Medical researchers have reported that even healthy men may benefit from a drink or two daily to help lower the risk of heart attack.
“Our results suggest that moderate drinking could be viewed as a complement, rather than an alternative,” to lifestyle interventions such as regular physical activity, weight loss and quitting smoking, said the study from Beth Israel Deaconess Medical Center in Boston.
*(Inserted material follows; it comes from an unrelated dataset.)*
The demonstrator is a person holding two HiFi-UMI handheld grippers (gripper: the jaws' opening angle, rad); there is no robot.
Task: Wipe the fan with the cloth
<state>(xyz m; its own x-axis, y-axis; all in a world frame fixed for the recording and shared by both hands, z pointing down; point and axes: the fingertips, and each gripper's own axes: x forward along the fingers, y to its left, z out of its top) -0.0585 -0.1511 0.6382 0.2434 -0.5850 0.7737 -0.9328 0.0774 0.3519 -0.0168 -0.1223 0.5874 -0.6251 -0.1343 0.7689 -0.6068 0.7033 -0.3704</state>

The report said that previous studies have linked moderate drinking to a lower heart attack risk, compared to the risk run by those who do not drink at all.
The apparent protective effect may be that alcohol appears to raise the level of so-called “good” cholesterol in the bloodstream.
But doctors do not generally recommend people drink, it said, because of the risks associated with heavy drinking.
The group of men studied were nonsmokers, not overweight, got at least 30 minutes of exercise daily and had diets heavy on fruits, vegetables, fish and polyunsaturated fats but low in trans-fats and red meat.
Between 1986 and 2002, 106 of the men had heart attacks, including eight out of 1,282 who downed about two drinks daily, compared to 28 of another 1,889 who did not drink at all.
There were nine heart attacks in a group of 714 men who drank more than two drinks daily, and 34 in a group of 2,252 who drank less than two a day.
An analysis found that the lowest risk was in the two-drink group, the authors said, and the highest risk among the nondrinkers.
“Given our findings, future guidelines for moderate drinking need not consider healthy lifestyle behavior as mutually exclusive and should instead focus on the strengths and limitations of the evidence about moderate alcohol intake,” the study concluded.